**YOUR INSTRUCTIONS**
Everything in the listing below from the line containing "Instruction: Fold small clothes" through the line containing "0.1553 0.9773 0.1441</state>" must be repeated exactly; the remaining lines are not wanted.

**DATASET ENTRIES**
• • • •

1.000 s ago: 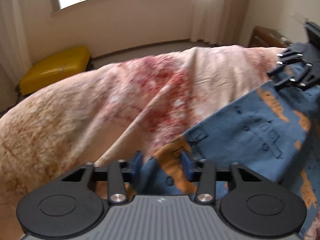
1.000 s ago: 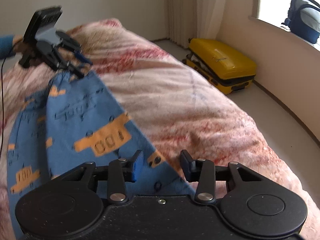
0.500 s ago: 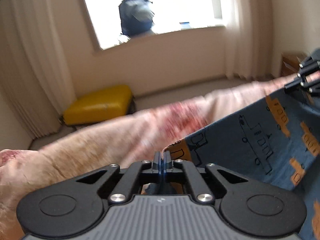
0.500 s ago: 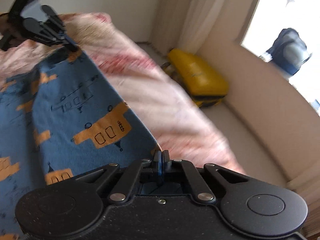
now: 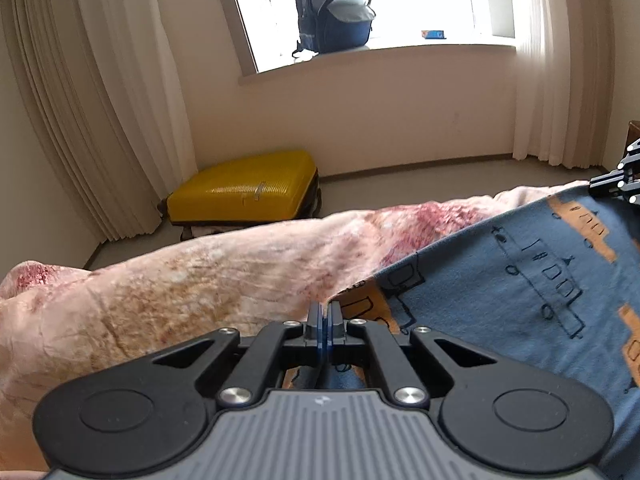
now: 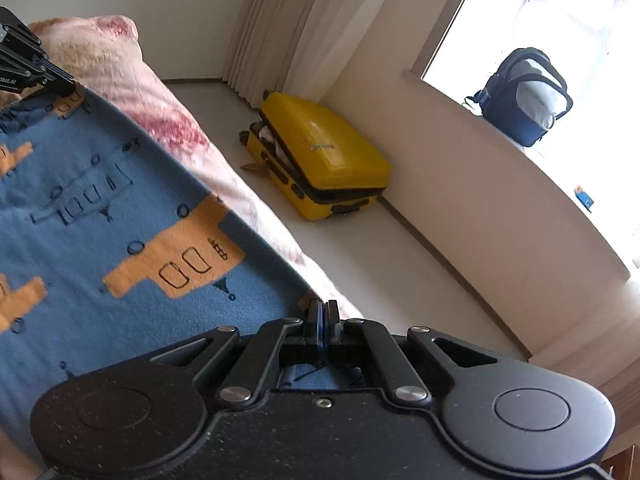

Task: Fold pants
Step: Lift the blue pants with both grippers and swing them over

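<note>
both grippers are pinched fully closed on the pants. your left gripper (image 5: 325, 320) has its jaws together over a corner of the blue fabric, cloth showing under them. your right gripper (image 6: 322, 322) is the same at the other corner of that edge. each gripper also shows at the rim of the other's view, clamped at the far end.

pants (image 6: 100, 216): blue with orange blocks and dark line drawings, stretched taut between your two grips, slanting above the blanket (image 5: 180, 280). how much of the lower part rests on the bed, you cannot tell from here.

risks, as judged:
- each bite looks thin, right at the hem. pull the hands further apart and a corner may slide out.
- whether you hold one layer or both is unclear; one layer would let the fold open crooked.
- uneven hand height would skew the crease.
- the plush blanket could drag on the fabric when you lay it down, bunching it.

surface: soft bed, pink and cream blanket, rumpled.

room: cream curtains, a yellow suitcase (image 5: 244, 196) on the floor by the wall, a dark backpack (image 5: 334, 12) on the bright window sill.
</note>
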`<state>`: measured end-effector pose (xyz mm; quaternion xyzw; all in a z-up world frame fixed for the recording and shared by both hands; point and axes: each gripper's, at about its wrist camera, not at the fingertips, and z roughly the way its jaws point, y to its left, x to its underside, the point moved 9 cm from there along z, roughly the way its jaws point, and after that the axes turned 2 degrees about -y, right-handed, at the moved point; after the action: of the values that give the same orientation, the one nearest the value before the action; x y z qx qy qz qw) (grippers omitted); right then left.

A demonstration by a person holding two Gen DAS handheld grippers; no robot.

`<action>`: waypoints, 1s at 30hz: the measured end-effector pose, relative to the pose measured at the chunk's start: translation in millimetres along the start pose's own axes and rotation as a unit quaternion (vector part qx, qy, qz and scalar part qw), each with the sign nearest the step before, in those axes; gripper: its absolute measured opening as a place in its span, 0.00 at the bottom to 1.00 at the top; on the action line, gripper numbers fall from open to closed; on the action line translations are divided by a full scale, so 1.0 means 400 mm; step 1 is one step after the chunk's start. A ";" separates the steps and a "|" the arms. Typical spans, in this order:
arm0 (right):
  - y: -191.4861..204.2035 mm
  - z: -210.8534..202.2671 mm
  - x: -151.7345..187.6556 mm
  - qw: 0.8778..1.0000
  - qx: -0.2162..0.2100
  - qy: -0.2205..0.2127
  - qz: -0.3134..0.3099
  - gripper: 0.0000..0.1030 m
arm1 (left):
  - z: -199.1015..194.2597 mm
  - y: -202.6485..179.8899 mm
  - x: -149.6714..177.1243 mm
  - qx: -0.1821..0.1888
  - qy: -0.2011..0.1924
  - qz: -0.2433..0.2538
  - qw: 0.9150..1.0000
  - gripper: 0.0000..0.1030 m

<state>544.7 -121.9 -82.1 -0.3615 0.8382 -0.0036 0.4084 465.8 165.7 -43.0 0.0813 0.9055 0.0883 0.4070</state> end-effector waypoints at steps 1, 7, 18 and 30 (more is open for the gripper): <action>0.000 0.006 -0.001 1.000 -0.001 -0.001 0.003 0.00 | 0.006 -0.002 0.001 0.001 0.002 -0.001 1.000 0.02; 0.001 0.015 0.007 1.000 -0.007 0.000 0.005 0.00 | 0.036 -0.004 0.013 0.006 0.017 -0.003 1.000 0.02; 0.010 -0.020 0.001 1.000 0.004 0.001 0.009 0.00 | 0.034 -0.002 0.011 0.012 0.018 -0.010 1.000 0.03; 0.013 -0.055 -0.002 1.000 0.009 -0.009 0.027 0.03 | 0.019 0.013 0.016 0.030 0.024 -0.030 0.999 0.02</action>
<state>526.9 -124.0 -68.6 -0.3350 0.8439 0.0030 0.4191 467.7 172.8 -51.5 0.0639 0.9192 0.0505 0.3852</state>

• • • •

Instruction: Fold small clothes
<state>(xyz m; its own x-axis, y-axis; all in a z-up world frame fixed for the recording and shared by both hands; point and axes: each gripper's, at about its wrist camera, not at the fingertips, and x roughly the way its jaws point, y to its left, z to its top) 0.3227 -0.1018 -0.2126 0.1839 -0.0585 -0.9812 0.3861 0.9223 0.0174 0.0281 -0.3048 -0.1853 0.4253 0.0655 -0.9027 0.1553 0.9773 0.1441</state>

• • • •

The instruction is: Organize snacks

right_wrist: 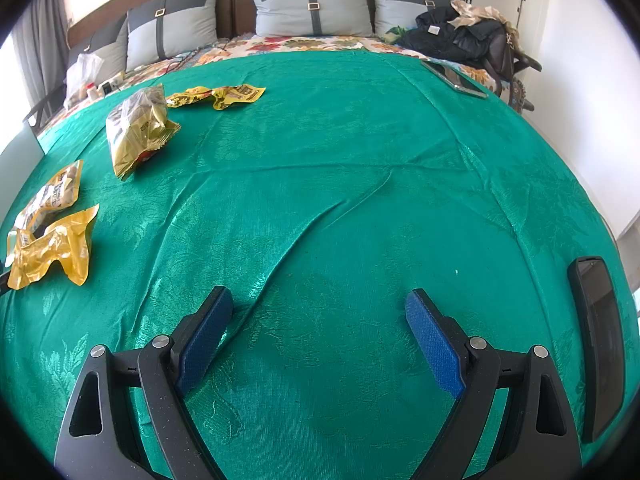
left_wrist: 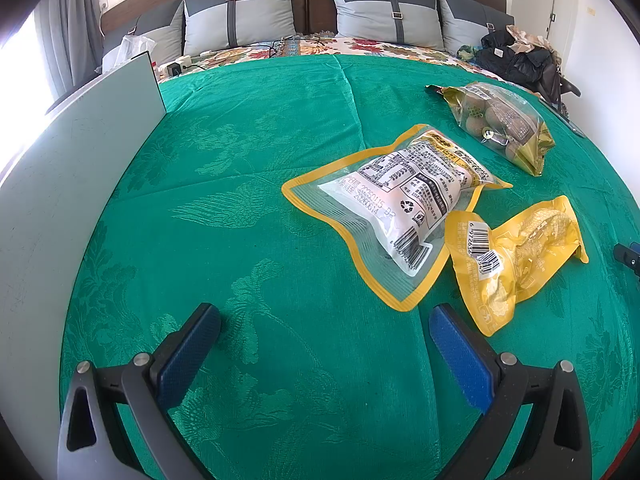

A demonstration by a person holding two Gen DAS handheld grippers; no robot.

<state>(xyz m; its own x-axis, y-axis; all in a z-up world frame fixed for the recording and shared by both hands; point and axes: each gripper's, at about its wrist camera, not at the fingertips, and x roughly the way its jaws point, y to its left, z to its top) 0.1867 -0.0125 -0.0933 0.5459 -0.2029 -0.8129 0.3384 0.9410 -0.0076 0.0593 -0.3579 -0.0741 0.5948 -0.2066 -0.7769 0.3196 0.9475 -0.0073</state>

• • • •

**EXERCISE OUTPUT**
Instruction: Fold small clothes
<state>(xyz m; its own x-axis, y-axis; all in a z-up world frame fixed for the recording and shared by both hands; point and axes: each gripper's, at about its wrist camera, not at the fingertips, and x roughly the way its jaws point, y to its left, z to its top) 0.3227 -0.1018 -0.2126 0.1839 -0.0585 -0.9812 0.3861 0.9223 0.0174 0.0281 -0.3048 -0.1853 0.4253 0.0655 -0.9027 0.1553 0.9773 0.1441</state>

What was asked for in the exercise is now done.